[01/04/2008] Energia

Idroelettrico e target Ue al 2020: quali obiettivi alla nostra portata?

FIRENZE. Per l’ambiente o contro l’ambiente? Questa è la domanda (leggermente provocatoria) che è giusto porsi quando si parla di energia proveniente dal settore idroelettrico. Ovviamente le fonti rinnovabili vanno utilizzate al massimo in uno scenario globale dove la dipendenza dalle fonti fossili è ancora schiacciante, ma nello stesso tempo è necessario considerare lo stato di criticità in cui versano fiumi e torrenti con portate spesso ben sotto il minimo vitale, dovute anche ai cambiamenti climatici e alle modifiche dei regimi pluviometrici. Come si intuisce il cane si sta mordendo la coda e le risposte, complesse, vanno ricercate in tutte le direzioni sostenibili non prescindendo però da una necessaria regolamentazione.

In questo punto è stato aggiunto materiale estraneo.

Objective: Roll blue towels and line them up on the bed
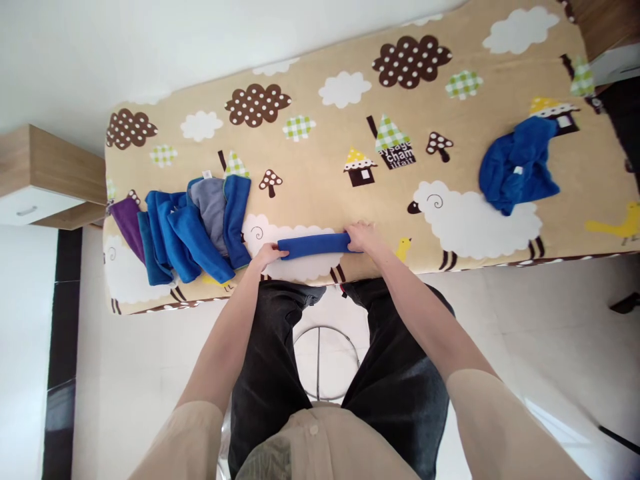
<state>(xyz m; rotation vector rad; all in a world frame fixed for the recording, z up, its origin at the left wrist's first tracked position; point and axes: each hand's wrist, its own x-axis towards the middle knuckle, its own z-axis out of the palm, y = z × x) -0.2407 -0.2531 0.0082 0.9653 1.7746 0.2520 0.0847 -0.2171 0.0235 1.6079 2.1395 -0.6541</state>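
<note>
A blue cloth, folded into a long narrow strip, lies across the printed sheep near the front edge of the bed. My left hand grips its left end, thumb on top. At the other end, my right hand is closed around the fabric. Left of my hands is an overlapping row of folded cloths: several blue ones, a grey one and a purple one. A crumpled blue cloth sits far to the right, apart from both hands.
A beige patterned sheet covers the bed, which stands against a white wall. A wooden cabinet is at the left end. Below, between my legs, a round metal stool frame shows on the pale floor.
</note>
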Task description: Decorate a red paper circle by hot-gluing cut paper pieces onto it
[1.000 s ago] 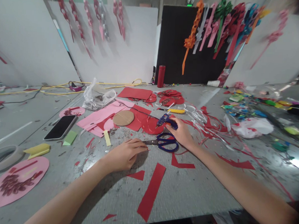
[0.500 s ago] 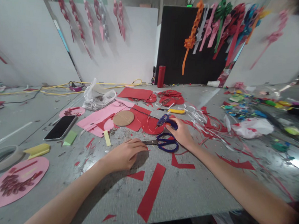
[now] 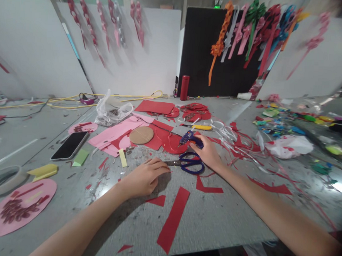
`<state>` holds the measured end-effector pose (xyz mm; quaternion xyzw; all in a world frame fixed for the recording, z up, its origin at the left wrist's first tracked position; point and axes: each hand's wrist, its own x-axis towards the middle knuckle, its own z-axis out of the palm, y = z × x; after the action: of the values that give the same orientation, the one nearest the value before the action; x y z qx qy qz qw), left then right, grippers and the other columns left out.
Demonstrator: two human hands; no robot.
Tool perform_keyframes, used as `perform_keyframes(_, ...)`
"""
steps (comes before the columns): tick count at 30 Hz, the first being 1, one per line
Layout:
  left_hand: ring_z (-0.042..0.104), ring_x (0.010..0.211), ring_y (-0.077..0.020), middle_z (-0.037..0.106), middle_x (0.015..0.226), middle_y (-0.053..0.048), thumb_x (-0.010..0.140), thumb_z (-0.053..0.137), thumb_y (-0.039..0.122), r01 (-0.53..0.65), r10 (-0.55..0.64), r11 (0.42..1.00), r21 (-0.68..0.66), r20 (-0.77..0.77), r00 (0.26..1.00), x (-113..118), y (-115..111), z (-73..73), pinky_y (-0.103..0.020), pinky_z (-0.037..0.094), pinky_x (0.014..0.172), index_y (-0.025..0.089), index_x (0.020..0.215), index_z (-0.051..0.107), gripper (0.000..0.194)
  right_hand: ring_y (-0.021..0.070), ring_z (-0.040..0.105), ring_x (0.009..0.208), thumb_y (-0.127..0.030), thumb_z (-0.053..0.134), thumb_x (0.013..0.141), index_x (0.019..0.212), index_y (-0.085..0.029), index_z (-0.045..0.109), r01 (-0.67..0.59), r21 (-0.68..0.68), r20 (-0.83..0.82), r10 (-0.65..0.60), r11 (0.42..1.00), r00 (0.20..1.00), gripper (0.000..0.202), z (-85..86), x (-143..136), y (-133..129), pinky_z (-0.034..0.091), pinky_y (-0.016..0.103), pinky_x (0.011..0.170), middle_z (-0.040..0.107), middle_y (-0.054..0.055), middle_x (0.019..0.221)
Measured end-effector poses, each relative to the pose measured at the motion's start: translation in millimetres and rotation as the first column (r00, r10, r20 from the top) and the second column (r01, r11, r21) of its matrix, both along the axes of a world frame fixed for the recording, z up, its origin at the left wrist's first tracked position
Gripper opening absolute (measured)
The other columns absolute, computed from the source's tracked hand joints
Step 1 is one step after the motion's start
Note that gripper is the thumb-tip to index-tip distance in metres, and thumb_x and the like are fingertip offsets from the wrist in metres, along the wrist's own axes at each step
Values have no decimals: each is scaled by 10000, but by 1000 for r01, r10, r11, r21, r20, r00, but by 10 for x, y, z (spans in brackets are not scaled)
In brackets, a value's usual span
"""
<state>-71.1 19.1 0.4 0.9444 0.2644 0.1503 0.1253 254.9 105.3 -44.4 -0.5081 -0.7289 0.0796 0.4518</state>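
My right hand (image 3: 207, 150) is closed around a small blue hot glue gun (image 3: 187, 138), its nozzle over a red paper disc (image 3: 175, 143). Just below it lie scissors (image 3: 190, 163) with dark blue handles, blades to the left. My left hand (image 3: 145, 176) rests on the table by the blade tips, fingers stretched and nothing visible in it; whether it touches the blades I cannot tell. A round cardboard disc (image 3: 141, 134) lies on red paper beyond it. Nearer me are a red paper strip (image 3: 173, 220) and a smaller red scrap (image 3: 157, 200).
To the left are a phone (image 3: 69, 146), a tape roll (image 3: 2, 179) and a pink paper oval (image 3: 21, 207) with dark red pieces. Behind lie a plastic bag (image 3: 111, 111), a yellow cutter knife (image 3: 202, 127) and a red bottle (image 3: 184, 87). Ribbon tangles (image 3: 245, 146) spread on the right.
Hardly anything differs. Both hands stay in place, the right one still on the glue gun; the view has shifted very slightly.
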Motion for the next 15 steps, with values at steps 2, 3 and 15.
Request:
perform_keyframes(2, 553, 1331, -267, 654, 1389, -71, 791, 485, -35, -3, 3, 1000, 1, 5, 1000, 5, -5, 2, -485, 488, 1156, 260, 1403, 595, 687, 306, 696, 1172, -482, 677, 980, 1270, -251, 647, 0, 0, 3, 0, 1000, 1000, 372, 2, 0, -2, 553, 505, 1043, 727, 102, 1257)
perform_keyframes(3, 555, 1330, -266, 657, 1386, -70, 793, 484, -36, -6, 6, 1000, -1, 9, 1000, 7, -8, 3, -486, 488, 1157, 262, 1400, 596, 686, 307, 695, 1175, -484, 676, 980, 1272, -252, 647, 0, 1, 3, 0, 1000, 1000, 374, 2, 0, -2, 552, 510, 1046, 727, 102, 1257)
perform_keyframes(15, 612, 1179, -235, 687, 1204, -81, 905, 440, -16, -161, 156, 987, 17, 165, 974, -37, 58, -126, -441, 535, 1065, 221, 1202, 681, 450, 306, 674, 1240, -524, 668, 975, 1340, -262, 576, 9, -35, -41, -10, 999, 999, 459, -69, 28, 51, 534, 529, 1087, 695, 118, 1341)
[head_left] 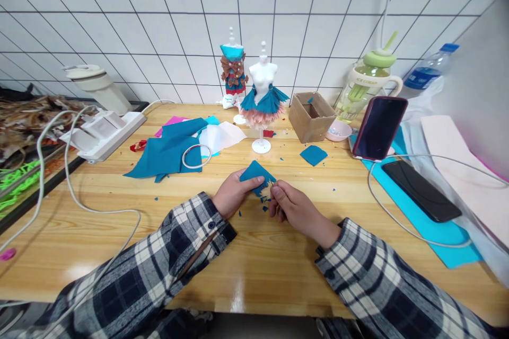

Negli ultimi anni abbiamo assistito al boom di richieste per le piccole centraline (mini-idro o micro-idro) ad acqua fluente (che hanno sicuramente un minor impatto), un proliferare che si spiega sia per la disponibilità dei certificati verdi, sia per i contributi della Regione (attraverso i Fondi europei), finanziamenti che consentono ai privati di realizzare questi impianti quasi a costo zero e successivamente vendere l’energia all’Enel con ottimi introiti. I comuni per l’”ospitalità” sono destinatari di royalty. Tutto lecito. In Toscana specialmente nel bacino del Serchio molti sono i progetti approvati e altrettanti sono stati bocciati dall’Autorità di bacino il cui parere è vincolante. Questi impianti non vanno assolutamente rigettati a priori ma è giusto interrogarsi sul dove e come posizionarli e sulle modalità di realizzazione, sapendo che comunque un impatto sul corso d’acqua si determina. Anche in questo caso la contabilità ambientale e l’analisi del rapporto costi benefici (tutti) non andrebbe elusa, specialmente in vista dell’approvazione della nuova Direttiva europea sulle rinnovabili che fisserà gli obiettivi nazionali per ciascuna fonte energetica. In questo contesto estremamente interessante è il convegno organizzato da Aper (Associazione produttori di energia da fonte rinnovabili) che si terrà a Milano il prossimo 15 aprile (Centro congressi Fast, puazzale R. Morandi 2).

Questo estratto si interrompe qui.